Stored dataset items:
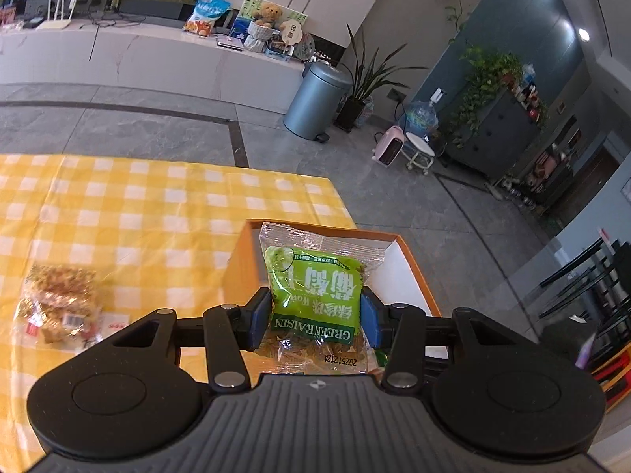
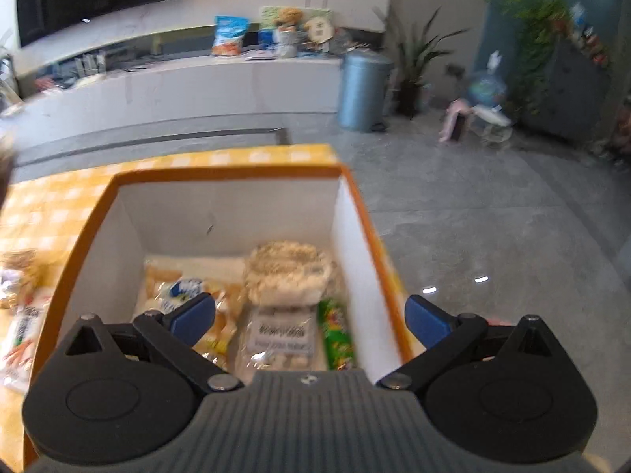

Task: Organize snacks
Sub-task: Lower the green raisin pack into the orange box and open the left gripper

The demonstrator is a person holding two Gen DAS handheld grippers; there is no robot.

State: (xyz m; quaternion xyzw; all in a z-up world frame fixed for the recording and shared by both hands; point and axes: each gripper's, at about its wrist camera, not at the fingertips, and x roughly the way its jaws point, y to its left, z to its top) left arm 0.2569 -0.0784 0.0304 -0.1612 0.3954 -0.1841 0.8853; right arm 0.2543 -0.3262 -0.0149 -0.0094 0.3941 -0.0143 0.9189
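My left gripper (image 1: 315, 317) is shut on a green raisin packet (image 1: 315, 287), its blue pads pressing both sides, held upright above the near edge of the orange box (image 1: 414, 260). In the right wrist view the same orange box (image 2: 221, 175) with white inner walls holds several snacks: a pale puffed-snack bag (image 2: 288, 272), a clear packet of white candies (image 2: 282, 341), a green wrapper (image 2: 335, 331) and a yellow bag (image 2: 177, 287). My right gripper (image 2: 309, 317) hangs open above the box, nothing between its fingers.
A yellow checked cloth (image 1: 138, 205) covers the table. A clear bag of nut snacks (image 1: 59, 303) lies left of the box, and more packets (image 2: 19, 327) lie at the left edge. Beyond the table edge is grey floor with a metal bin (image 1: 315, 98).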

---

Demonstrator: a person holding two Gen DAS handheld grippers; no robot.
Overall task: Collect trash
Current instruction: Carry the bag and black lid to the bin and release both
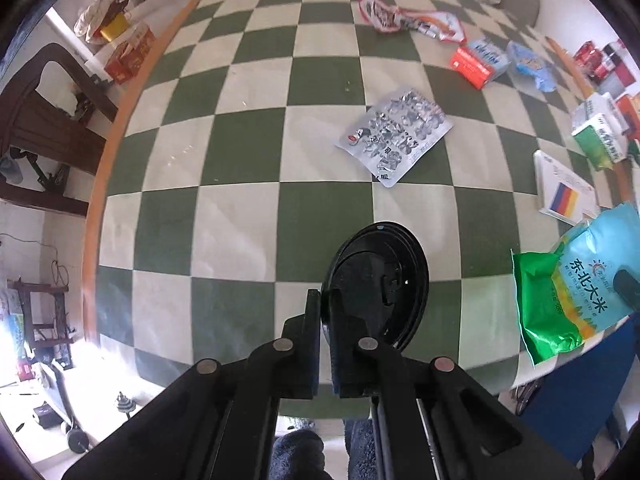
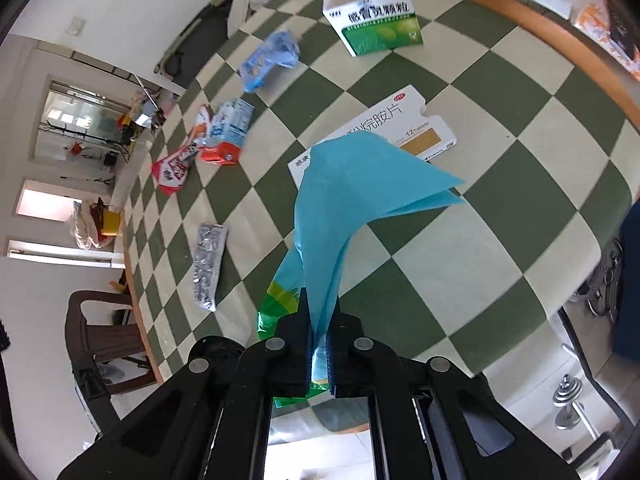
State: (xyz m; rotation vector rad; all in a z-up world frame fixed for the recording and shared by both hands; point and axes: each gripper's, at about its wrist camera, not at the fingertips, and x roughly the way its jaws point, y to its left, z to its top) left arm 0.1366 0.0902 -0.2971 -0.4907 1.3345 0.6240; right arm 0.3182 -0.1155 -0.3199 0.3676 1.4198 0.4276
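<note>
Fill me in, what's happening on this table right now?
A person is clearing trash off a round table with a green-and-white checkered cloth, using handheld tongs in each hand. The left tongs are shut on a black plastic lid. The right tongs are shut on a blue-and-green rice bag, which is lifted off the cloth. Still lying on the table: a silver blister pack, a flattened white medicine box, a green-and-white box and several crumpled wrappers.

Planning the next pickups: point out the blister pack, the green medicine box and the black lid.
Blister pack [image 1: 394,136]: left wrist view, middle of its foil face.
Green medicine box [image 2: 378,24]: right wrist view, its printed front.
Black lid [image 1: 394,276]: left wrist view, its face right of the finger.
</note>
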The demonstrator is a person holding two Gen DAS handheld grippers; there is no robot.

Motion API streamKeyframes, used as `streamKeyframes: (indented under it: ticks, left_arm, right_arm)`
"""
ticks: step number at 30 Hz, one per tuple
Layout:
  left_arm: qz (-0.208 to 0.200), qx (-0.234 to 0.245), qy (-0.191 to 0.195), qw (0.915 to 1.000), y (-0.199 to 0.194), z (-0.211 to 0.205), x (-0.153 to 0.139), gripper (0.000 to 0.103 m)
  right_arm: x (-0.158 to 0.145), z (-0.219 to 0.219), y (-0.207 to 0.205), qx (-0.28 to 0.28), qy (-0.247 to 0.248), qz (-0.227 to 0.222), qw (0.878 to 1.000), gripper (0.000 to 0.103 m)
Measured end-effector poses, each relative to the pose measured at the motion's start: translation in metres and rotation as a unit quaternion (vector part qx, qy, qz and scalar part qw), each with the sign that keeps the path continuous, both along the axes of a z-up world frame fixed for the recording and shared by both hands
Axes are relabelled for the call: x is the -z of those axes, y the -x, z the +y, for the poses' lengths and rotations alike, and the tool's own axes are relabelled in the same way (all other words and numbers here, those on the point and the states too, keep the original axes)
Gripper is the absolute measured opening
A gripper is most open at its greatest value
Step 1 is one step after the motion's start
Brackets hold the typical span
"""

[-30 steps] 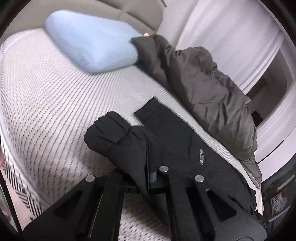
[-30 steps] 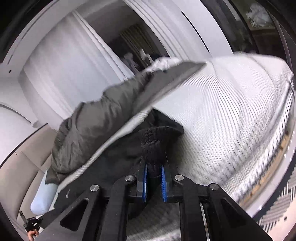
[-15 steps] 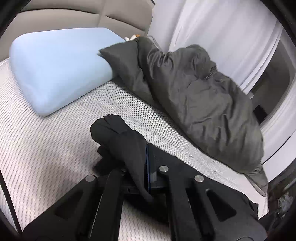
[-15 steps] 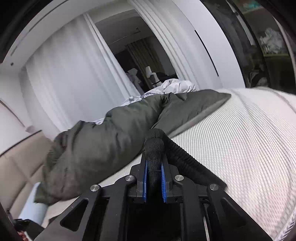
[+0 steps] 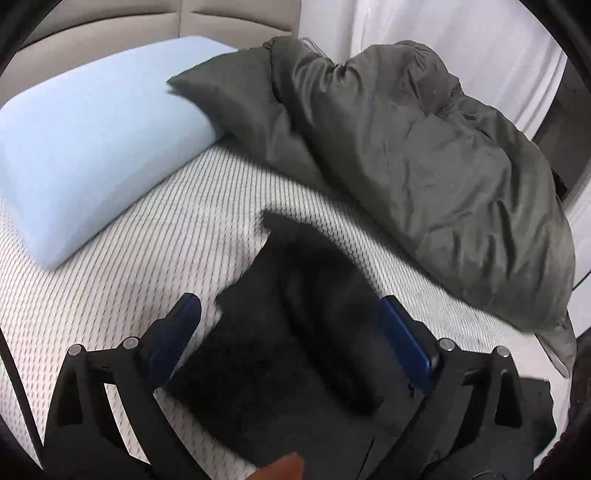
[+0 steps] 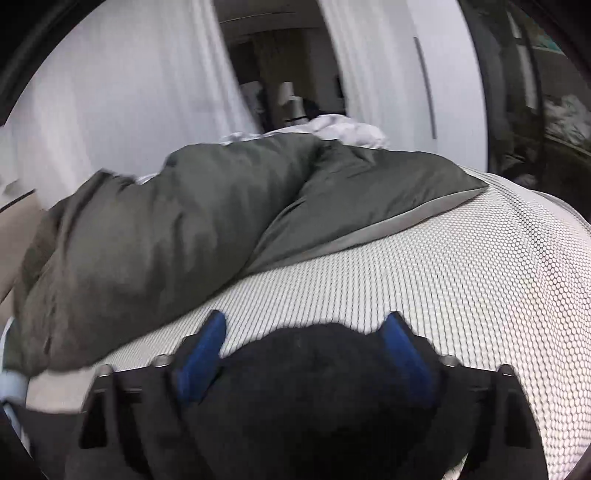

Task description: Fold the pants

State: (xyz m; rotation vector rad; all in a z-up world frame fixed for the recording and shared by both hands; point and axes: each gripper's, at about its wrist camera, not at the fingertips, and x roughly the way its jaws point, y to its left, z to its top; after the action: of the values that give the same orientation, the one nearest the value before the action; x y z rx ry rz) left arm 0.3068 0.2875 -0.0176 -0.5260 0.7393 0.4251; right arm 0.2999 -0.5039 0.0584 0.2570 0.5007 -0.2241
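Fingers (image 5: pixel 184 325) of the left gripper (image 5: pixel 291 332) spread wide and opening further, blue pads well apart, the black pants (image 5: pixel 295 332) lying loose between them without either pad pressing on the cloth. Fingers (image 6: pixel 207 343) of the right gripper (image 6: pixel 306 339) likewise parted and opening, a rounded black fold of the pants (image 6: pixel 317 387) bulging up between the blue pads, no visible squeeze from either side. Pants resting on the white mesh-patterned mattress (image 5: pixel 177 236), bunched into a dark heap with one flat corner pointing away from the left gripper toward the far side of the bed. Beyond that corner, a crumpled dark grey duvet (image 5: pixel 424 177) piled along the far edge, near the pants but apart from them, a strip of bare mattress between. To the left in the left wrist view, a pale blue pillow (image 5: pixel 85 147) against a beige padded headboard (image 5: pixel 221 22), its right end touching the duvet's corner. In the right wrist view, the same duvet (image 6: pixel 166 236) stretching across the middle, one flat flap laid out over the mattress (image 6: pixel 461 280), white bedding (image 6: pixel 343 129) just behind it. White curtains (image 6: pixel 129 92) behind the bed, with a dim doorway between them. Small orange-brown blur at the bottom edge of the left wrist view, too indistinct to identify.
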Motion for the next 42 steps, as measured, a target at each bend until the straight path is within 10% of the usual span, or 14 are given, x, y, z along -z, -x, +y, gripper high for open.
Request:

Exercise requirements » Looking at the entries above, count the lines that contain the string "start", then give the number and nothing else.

Written solution » 2